Now, we just need to train our task-specific foundation model on this dataset. To do so, we start from the e5-base-v2 model, which is a state-of-the-art BERT-size foundation model. Then, we fine-tune its last three layers, as it proved to lead to higher performance, better model stability, and higher data-efficiency. We obtain a pretty good generic sentiment analysis model that you can download here.
We are not interested in directly using our model to analyze sentiment, but rather using it as a foundation to be adapted to specific tasks and domains.
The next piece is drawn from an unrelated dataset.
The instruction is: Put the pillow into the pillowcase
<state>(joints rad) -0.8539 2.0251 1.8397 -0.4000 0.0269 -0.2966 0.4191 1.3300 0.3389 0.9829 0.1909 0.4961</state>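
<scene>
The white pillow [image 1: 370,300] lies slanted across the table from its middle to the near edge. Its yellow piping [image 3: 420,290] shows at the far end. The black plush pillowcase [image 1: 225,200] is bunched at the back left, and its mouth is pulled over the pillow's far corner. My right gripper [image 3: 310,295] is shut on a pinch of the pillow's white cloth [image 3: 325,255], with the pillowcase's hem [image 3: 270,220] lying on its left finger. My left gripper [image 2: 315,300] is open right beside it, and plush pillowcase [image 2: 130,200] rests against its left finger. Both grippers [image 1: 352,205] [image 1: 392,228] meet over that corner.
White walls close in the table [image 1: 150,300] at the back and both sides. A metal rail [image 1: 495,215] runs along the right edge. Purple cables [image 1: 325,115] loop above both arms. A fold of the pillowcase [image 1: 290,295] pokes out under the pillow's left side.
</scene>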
Therefore, in order to test the transfer learning abilities of our foundation model, we use four sentiment analysis datasets from typical domains: airlinetweetSA, financial_phrasebank, amazon_en, and climate_en, and compare the performance against three alternative foundation models: e5-base-v2 (E5), e5-base-v2 fine-tuned on the SST2 general-domain sentiment analysis dataset (E5-SST2), and e5-base-v2 fine-tuned on all evaluation datasets except the one currently being evaluated (E5-Multi). All of these models were obtained by fine-tuning last three layers. Note that, while E5 is a generic foundation model, E5-SST2 and E5-Multi are already task-specific foundation models.
To evaluate the performance of each foundation model, we fine-tune it on some examples from a dataset and measure the resulting model’s performance on the corresponding test set. To simplify the fine-tuning process - and because we are only interested in comparing the performance of foundation models - we simply train a logistic regression on top of the last layer of the foundation model instead of a full fine-tuning procedure. Here is the performance we obtain for the F1-score:
And here is a visualization these results:
There are two important takeaways from these results. First, all three task-specialized foundation models (E5-SST2, E5-Multi, and our LLM-annotated-dataset model) beat the generic E5 model. This shows the utility of using task-specialized foundation models, and is not that surprising. Second, something more surprising, our LLM-annotated-dataset foundation model is clearly better than the other task-specialized foundation models. This shows the superiority of our approach to creating such a model compared to using existing dataset. The LLM used might not annotate as well as a human, but this is largely compensated for by the diversity of data found in C4 and the diversity of the “sentiment analysis” definition implied by the prompt. In the end, there is more generic knowledge about the sentiment analysis task inside our LLM-annotated dataset than inside available human-annotated datasets, even if they claim to be generic, and even if they are combined!
We found a simple method for creating high-quality task-specific models using modern LLMs. We applied this method to create a state-of-the-art, domain-agnostic foundation model for sentiment analysis. We have released this model with an open source license, and included it in NuMind so that all of our users can efficiently create custom sentiment analysis models.
Now, given the success of this method, we think it is time to create additional task-specific foundation models for other tasks (such as toxicity detection or topic identification) and other languages. These models will allow to quickly obtain customized BERT-size models for all kind of domains, hence democratizing NLP further. Let’s fill this specialization gap!